Monday, January 01, 2007

'Gay' sheep, Science and Ethics

Scientists are currently looking for ways to reduce homosexual behavior in sheep. Roughly 8% of rams prefer mating with other rams rather the ewes and this behavior appears to be a matter of biology. Now a endocrinological study attempting to modify this same sex behavior has come under fire as being perhaps unethical. According to an article in the Sunday Times of London (December 31 2006) scientists have been able to reduce the amount of homosexual behavior in sheep by modifying hormone levels in the sheep's brain.

This sort of thing ought to be good news for LBGT advocates because the sheep research strongly suggests an innate basis for sexual orientation. But as the article notes, the research has raised the ire of both animal rights activists and gay activists as well. Martina Navratilova defended what she sees as the sheep's 'right to be gay' and asserted that gays and lesbians would be "deeply offended" by the implications of this homophobic and cruel research. The article claims that the research could lead to ways that women could screen for and reduce the chance of having a child with same sex attractions. But see my next entry for an update on this claim and it's origin.

From my perspective as an LGBT person and a scientist, the research is important research in terms of getting at a fundamental understanding of sexual orientation. If some one is going to argue that sexual orientation is more than a matter of choice then this research ought to be supported. It is not after all sufficient to argue that same sex attraction is not a matter of choice and stop there. That sort of strategy is much like the intelligent design strategy of inferring the existence of an intelligent designer and stopping there, saying that the nature of the designer is outside the realm of science: bad strategy.

Obviously the research raises some ethical questions. Assume we can determine the possible sexual orientation of a child in utero and can intervene to modify this orientation. Should parents have the right to intervene to either abort or hormonally modify their offspring? On the one hand, reproductive rights are something many people have fought for over the last 50 years. How is letting women do this sort of thing any different? On the other hand, what are we doing to ourselves as a society if we allow people to do things that reduce the diversity of human experience for the sake of what we as parents want. If fetuses have some rights, is this sort of hormonal manipulation, merely another type of medical intervention such as prenatal surgery, or is it an immoral intervention insulting to the dignity of the person? I hope you see how this sort of issue has the potential of redefining many of the fault lines that divide us today.

I am not going to weigh in here (OK maybe a little)except to say that my tendency is to let these things be between the Doctor and the mother and let the social issues sort themselves out. I don't know what other option is really workable in a pluralistic society. I suppose we could draw a line and say no interventions into fetal development are allowed unless it is to prevent a very proscribed list of life threatening problems. In my mind the possible applications of the research sets up a conflict between several different principles that I deem important:

  • The right to individual self determination is important and needs to be defended against the State.
  • Social diversity is valuable and steps need to be taken to prevent excess homogenation of our society.
  • We need to consider what we as a civilization want for the future of our species.

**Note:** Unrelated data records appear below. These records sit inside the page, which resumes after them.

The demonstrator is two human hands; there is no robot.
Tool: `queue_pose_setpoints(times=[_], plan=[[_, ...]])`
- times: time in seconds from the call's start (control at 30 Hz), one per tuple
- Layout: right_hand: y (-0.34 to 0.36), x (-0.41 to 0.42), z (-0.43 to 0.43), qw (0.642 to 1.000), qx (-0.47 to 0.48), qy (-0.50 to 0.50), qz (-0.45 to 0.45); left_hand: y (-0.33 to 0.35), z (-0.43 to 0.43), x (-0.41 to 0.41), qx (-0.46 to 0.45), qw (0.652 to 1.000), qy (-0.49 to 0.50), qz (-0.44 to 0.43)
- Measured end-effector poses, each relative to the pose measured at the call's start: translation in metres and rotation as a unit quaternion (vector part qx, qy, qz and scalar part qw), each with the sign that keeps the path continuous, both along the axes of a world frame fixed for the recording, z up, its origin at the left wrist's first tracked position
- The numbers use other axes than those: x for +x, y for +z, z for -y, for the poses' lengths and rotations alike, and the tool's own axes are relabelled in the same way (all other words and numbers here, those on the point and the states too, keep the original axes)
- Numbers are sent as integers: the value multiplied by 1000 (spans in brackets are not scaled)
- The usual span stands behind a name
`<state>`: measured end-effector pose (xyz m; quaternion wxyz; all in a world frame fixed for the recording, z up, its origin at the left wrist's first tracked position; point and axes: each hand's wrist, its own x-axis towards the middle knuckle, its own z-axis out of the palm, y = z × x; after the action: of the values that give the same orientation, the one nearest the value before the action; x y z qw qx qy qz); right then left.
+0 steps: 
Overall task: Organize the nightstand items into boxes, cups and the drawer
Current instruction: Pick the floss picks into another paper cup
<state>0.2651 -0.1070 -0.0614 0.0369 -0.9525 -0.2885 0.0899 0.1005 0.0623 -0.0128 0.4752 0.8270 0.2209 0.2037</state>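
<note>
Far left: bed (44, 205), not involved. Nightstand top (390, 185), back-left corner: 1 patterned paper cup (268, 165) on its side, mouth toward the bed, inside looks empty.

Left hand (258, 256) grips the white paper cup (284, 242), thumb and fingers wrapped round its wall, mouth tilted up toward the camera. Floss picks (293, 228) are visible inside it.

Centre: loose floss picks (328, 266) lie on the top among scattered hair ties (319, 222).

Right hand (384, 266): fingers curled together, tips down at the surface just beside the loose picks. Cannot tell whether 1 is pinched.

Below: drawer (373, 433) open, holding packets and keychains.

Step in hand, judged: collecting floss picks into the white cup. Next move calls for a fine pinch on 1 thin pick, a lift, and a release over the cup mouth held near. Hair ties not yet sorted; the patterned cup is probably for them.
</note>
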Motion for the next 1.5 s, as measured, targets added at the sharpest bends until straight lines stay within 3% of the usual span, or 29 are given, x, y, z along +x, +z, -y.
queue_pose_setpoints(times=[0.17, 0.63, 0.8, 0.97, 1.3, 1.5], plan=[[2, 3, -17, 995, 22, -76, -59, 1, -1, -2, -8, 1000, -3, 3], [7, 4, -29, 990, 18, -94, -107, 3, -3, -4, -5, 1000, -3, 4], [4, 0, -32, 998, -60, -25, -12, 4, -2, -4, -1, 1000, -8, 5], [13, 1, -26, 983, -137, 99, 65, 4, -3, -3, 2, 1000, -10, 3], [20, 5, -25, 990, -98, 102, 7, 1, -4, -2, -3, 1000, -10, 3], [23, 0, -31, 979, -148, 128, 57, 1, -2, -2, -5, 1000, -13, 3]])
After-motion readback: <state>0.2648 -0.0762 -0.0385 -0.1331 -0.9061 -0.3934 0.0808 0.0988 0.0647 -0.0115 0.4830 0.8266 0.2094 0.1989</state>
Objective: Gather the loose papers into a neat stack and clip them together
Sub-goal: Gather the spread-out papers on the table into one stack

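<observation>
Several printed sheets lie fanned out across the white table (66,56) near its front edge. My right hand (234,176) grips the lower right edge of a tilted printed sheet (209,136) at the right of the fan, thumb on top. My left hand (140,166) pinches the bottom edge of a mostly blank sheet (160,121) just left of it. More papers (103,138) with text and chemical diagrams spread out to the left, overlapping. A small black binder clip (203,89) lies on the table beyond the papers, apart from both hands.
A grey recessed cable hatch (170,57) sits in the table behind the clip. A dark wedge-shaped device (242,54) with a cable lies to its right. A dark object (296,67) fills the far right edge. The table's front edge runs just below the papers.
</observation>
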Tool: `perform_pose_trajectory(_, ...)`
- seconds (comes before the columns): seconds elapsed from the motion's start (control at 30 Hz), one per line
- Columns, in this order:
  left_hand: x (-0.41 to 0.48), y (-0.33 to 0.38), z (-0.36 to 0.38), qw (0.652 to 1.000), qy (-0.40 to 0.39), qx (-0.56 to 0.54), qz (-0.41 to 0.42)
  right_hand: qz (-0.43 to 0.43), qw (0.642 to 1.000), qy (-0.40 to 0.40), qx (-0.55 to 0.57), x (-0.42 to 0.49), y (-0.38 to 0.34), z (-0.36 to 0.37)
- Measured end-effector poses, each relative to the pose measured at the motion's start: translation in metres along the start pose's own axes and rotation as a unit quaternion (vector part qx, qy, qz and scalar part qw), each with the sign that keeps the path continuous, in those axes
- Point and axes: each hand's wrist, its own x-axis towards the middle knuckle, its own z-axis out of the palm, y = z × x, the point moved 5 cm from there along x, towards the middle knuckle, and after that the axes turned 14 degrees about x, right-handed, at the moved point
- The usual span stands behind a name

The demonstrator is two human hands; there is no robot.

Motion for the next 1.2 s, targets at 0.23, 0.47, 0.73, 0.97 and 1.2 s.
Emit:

Regardless of the ethical implications for humans, it seems the research is important and trying to stop the research is definitely the wrong thing to do. But we do need to get beyond some of the social issues that excise us and start having a meaningful social dialogue about some of these highly disruptive technologies that are in the pipe line. I think the dialogue we need is related to the following questions asked by Richard Dawkins in a short article which has been highly misinterpreted as being advocacy for eugenics:
"I wonder whether, some 60 years after Hitler'’s death, we might at least venture to ask what the moral difference is between breeding for musical ability and forcing a child to take music lessons. Or why it is acceptable to train fast runners and high jumpers but not to breed them. I can think of some answers, and they are good ones, which would probably end up persuading me. But hasn'’t the time come when we should stop being frightened even to put the question?"
Good but disturbing questions and as our scientific understanding of the interplay between genetics and environment continues to deepen, we are going to find ourselves less and less able to avoid them.